▶ The problem
Transcribe the listing below from its opening line up to and including the line that contains "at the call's"; reproduce nothing else.

▶ Supplied material
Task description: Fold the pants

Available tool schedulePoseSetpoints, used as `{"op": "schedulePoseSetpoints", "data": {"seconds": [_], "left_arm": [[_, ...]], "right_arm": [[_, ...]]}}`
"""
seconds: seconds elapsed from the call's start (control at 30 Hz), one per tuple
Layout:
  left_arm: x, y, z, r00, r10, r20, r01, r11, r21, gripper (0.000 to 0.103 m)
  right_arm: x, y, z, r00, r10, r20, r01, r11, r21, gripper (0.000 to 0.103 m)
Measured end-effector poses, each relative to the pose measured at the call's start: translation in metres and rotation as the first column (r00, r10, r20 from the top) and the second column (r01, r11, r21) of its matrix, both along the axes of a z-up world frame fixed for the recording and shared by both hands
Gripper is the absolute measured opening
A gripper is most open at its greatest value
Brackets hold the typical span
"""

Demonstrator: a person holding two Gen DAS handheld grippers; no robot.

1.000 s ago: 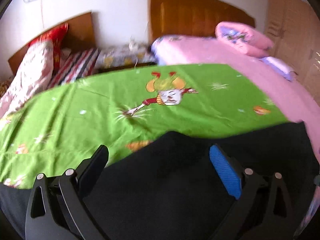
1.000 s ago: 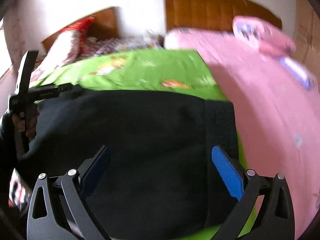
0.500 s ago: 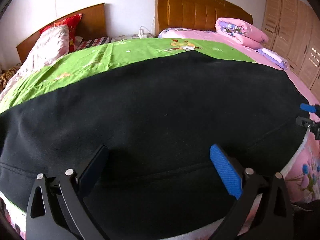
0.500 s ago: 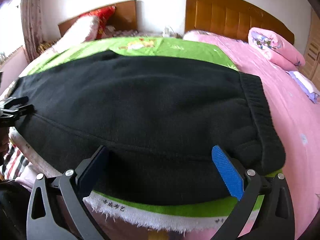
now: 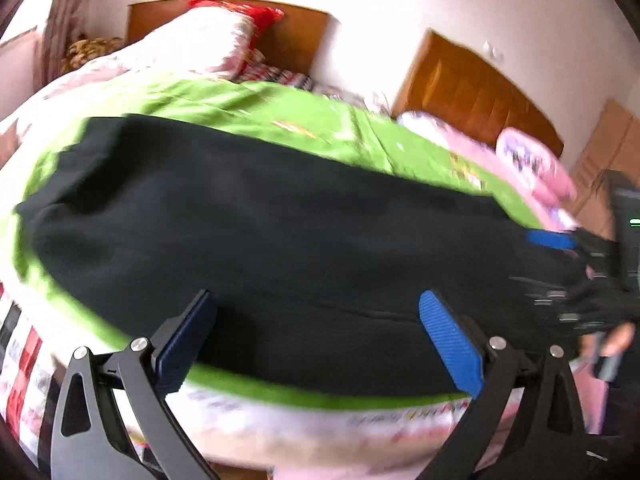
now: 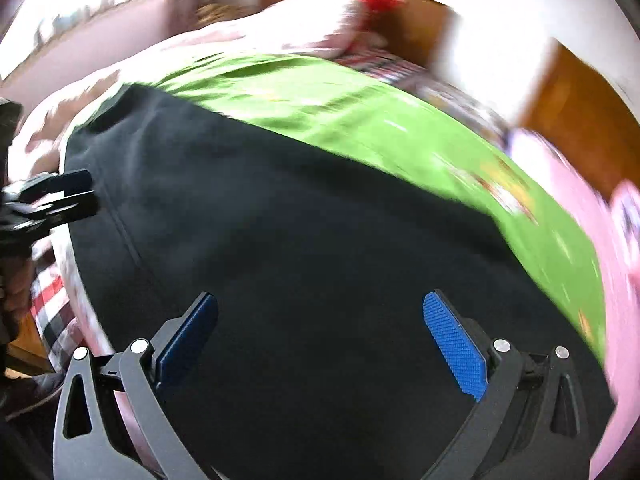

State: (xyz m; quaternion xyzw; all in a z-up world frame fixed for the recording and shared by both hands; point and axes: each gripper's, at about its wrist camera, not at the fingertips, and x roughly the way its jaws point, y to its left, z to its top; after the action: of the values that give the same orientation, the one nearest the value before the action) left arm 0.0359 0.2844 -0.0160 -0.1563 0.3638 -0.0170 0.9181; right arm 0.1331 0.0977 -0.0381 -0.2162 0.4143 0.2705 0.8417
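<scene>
Black pants [image 5: 280, 232], green sheet [image 5: 320, 128], pink pillow [image 5: 532, 164]

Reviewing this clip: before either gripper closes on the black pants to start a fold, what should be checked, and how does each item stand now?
1. Left gripper open, nothing held: ok.
2. Right gripper open, nothing held: ok.
3. Black fleece pants spread flat on the green printed sheet: ok.
4. Pant fabric between the fingers: cannot tell.
5. Image sharp enough to judge edges: not ok, both views blurred.
</scene>
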Motion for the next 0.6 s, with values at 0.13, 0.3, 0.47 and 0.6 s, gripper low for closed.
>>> {"op": "schedulePoseSetpoints", "data": {"seconds": [0.13, 0.3, 0.47, 0.6], "left_arm": [[-0.035, 0.09, 0.009, 0.984, 0.173, 0.032, -0.161, 0.959, -0.234, 0.101], [-0.078, 0.181, -0.011, 0.903, 0.427, -0.038, -0.404, 0.818, -0.409, 0.101], [-0.097, 0.205, -0.021, 0.843, 0.527, -0.111, -0.529, 0.771, -0.356, 0.101], [-0.099, 0.208, -0.027, 0.85, 0.512, -0.124, -0.519, 0.773, -0.365, 0.101]], "right_arm": [[-0.006, 0.067, 0.016, 0.988, 0.154, 0.0, -0.152, 0.978, 0.146, 0.099], [-0.02, 0.144, 0.018, 0.948, 0.318, 0.009, -0.316, 0.936, 0.154, 0.099], [-0.046, 0.222, 0.001, 0.876, 0.482, 0.023, -0.482, 0.876, 0.026, 0.098], [-0.062, 0.268, -0.014, 0.835, 0.55, 0.038, -0.546, 0.834, -0.075, 0.096]]}}
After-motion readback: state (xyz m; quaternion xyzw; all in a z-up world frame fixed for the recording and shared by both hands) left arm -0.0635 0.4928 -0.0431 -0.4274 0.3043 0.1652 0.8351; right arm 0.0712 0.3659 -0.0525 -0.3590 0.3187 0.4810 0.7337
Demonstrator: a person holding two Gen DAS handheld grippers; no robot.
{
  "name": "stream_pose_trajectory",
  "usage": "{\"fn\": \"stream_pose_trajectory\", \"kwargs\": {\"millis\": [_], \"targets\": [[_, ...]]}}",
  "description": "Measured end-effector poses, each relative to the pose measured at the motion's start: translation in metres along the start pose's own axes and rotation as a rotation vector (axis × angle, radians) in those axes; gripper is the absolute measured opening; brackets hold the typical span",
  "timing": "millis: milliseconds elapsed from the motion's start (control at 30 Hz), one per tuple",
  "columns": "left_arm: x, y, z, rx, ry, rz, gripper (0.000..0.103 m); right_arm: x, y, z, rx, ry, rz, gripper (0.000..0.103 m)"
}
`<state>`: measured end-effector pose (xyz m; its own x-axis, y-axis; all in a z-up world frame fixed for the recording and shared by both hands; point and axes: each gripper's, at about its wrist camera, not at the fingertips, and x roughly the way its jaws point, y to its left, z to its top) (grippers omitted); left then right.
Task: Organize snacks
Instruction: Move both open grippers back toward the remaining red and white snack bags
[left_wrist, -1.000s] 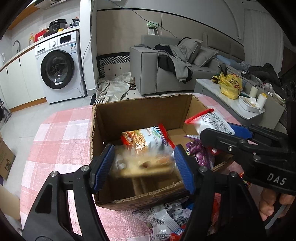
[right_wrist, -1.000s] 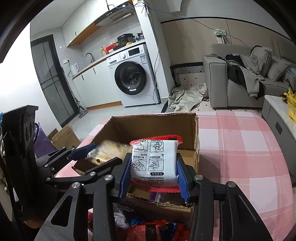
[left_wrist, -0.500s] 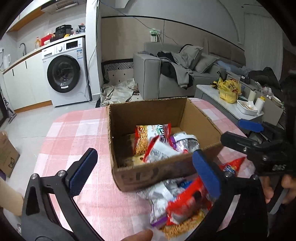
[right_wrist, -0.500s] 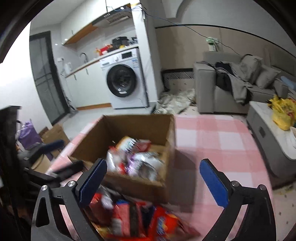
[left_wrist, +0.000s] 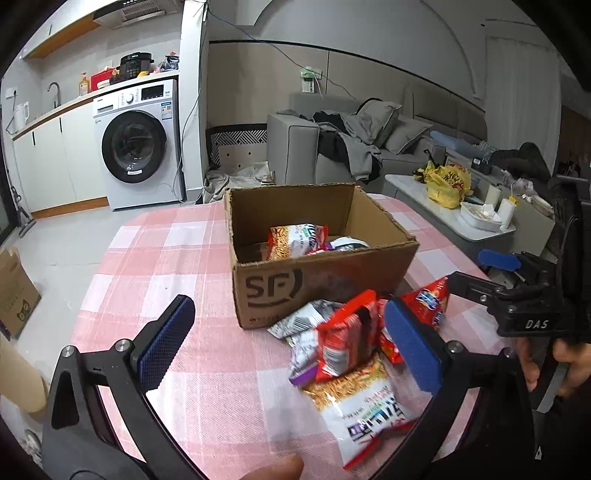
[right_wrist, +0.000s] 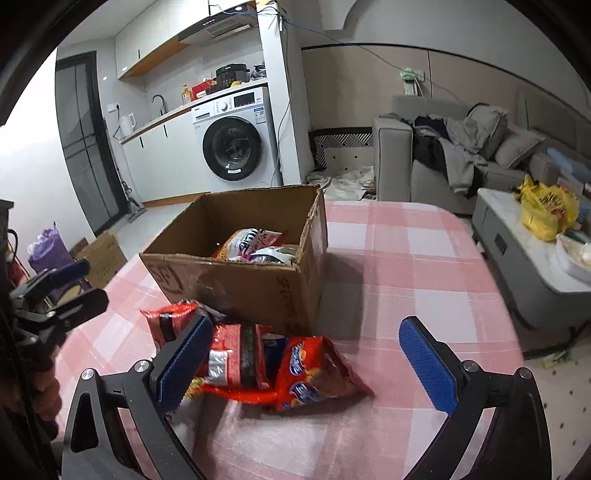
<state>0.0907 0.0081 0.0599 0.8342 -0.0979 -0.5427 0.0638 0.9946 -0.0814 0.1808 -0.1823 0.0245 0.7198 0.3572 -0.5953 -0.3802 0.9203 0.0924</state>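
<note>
Your left gripper (left_wrist: 288, 345) stands with its jaws wide apart and nothing between the pads; it hangs above the pink checked tablecloth (left_wrist: 155, 258), short of the near wall of the cardboard box (left_wrist: 325, 284). Your right gripper (right_wrist: 314, 363) is spread just as wide and just as empty, also on the near side of the box, toward its right corner. Neither pad of either tool touches a packet.

In front of the box, against its near wall, lies the heap of loose snacks: a red packet (left_wrist: 347, 347) on top, a noodle packet (left_wrist: 362, 410) nearest to you, and a red biscuit bag (right_wrist: 314, 373) at the heap's right end, below your right gripper. A silver packet (left_wrist: 303, 321) shows at the foot of the box wall.

Inside the box, an orange-and-white noodle bag (left_wrist: 295, 240) leans upright toward the far wall, with a silver-and-dark packet (left_wrist: 347, 243) just beside it.

Beyond the box you have the washing machine (left_wrist: 136, 144) and the grey sofa (left_wrist: 332, 147).
</note>
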Motion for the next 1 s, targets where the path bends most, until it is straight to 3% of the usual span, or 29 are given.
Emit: {"fn": "stream_pose_trajectory", "kwargs": {"millis": [333, 1000], "targets": [[-0.024, -0.017, -0.025, 0.020, 0.037, -0.014, 0.102, -0.011, 0.010, -0.005, -0.052, 0.009, -0.003, 0.103], [0.023, -0.024, -0.053, -0.008, 0.205, -0.008, 0.102, 0.025, 0.002, -0.022, -0.033, 0.141, -0.011, 0.103]]}}
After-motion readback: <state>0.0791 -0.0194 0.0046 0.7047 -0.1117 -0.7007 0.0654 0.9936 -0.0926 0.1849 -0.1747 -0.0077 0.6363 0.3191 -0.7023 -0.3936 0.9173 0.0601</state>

▶ Finished exercise
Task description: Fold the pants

Available tool schedulePoseSetpoints, used as `{"op": "schedulePoseSetpoints", "data": {"seconds": [_], "left_arm": [[_, ...]], "right_arm": [[_, ...]]}}`
"""
seconds: seconds elapsed from the call's start (control at 30 Hz), one per tuple
Layout:
  left_arm: x, y, z, r00, r10, r20, r01, r11, r21, gripper (0.000 to 0.103 m)
  right_arm: x, y, z, r00, r10, r20, r01, r11, r21, gripper (0.000 to 0.103 m)
Measured end-effector poses, each relative to the pose measured at the call's start: translation in metres and rotation as the first column (r00, r10, r20 from the top) and the second column (r01, r11, r21) of its matrix, both along the axes of a z-up world frame fixed for the recording and shared by both hands

Nothing more belongs to the answer.